- _Information provided_
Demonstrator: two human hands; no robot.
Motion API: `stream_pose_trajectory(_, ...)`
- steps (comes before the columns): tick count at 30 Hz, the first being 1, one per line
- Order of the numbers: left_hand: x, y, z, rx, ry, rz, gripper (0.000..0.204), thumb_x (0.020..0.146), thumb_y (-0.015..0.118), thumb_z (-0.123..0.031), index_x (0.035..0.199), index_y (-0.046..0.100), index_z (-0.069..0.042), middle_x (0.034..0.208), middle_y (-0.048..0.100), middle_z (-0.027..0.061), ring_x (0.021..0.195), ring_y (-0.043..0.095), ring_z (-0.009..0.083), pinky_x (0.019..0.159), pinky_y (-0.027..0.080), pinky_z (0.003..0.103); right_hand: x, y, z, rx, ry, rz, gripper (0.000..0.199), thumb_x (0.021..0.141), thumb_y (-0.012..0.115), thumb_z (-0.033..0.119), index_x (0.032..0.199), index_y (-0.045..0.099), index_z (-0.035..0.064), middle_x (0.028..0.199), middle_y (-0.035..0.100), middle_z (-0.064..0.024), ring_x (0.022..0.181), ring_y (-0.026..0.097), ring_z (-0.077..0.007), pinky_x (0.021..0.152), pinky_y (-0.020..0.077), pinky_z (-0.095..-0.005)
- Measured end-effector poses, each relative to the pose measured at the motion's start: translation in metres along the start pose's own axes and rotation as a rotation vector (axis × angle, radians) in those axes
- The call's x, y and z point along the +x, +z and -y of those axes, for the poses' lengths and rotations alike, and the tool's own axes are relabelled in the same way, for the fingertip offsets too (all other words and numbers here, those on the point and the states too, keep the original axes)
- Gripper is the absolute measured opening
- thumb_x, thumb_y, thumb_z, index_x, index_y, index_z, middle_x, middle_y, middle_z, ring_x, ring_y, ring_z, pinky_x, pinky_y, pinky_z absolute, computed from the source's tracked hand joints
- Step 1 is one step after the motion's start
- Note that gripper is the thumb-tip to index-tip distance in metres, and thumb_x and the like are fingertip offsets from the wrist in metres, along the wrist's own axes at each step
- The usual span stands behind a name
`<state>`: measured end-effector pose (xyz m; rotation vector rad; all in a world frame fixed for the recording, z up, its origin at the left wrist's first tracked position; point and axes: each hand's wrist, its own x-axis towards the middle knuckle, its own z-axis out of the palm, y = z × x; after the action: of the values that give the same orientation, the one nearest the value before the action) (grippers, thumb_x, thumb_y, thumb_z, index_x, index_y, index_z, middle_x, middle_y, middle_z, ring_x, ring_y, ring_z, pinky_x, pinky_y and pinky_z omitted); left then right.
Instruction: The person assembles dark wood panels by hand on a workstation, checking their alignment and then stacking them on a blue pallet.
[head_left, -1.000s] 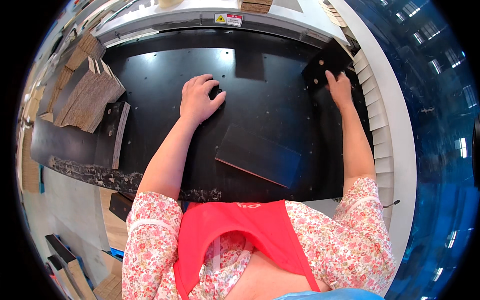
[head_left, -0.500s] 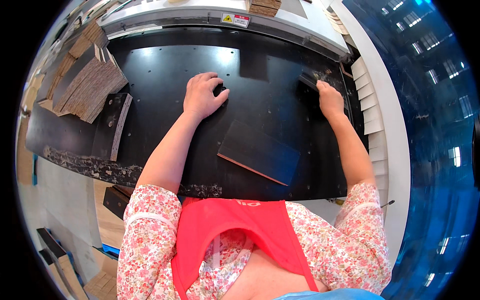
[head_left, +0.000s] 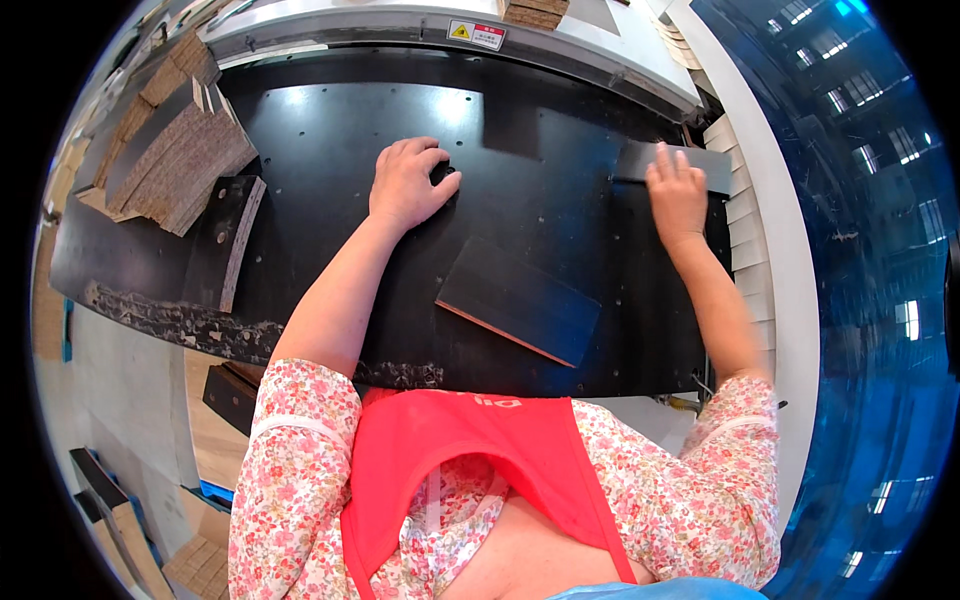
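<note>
My left hand [head_left: 405, 188] rests on the black work table [head_left: 340, 130], fingers curved and thumb apart. A small dark thing [head_left: 441, 172] shows between thumb and fingers, its kind mostly hidden. At the far right, my right hand [head_left: 678, 198] lies over a dark flat board [head_left: 712, 166], fingers stretched and slightly blurred. That board reaches past the table's right edge. Between my forearms, nearer to me, a dark rectangular board [head_left: 520, 303] with a brown edge lies slanted on the table, touched by neither hand.
On the left are a stack of brown-edged boards [head_left: 180, 165] and a dark drilled board [head_left: 225, 240]. A white machine beam [head_left: 350, 30] with a warning label crosses the back. White overlapping strips [head_left: 742, 215] line the right side, beside a blue shiny surface [head_left: 870, 250].
My right hand has moved slightly right, its fingers now stretched over the board. The board's grey face now shows beyond the table's right edge. My left hand has hardly moved.
</note>
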<state>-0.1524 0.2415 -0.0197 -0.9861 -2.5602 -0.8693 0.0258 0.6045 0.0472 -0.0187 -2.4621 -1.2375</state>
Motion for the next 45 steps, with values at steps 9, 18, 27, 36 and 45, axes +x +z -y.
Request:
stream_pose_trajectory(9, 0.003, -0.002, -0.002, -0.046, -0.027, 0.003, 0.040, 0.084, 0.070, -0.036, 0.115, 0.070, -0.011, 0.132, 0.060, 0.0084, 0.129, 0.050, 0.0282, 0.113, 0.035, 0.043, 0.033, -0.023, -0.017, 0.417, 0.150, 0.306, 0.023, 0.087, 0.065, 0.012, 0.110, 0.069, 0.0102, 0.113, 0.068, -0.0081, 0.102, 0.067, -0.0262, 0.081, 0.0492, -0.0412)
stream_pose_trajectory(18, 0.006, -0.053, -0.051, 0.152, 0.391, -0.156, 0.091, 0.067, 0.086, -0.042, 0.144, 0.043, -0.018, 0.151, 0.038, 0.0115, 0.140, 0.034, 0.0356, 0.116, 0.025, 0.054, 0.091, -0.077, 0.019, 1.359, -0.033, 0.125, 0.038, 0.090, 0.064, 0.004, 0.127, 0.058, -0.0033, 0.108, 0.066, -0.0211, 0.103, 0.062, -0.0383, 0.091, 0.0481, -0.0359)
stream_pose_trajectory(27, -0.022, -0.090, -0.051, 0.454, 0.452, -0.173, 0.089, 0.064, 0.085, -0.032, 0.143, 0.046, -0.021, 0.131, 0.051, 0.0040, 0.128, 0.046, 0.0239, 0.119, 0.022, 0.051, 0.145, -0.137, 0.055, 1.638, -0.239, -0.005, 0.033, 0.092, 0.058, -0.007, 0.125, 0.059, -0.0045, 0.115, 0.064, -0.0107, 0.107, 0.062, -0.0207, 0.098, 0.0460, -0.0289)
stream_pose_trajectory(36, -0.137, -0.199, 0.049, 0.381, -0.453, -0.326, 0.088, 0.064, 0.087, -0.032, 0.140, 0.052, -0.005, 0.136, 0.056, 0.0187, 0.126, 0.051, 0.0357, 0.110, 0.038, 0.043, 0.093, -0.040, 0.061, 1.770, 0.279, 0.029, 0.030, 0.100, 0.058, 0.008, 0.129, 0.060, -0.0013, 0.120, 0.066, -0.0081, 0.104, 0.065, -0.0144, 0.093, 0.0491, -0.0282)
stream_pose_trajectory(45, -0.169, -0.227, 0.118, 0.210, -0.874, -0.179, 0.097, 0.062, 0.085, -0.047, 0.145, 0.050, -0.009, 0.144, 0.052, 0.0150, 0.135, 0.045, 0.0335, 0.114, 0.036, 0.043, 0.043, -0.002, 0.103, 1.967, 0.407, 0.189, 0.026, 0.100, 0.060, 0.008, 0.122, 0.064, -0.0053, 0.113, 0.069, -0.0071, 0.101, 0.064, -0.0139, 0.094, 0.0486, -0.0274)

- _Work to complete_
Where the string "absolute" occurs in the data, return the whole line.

- _Answer space_
- Gripper is the absolute measured opening
- thumb_x, thumb_y, thumb_z, index_x, index_y, index_z, middle_x, middle_y, middle_z, ring_x, ring_y, ring_z, pinky_x, pinky_y, pinky_z absolute, computed from the source's tracked hand joints

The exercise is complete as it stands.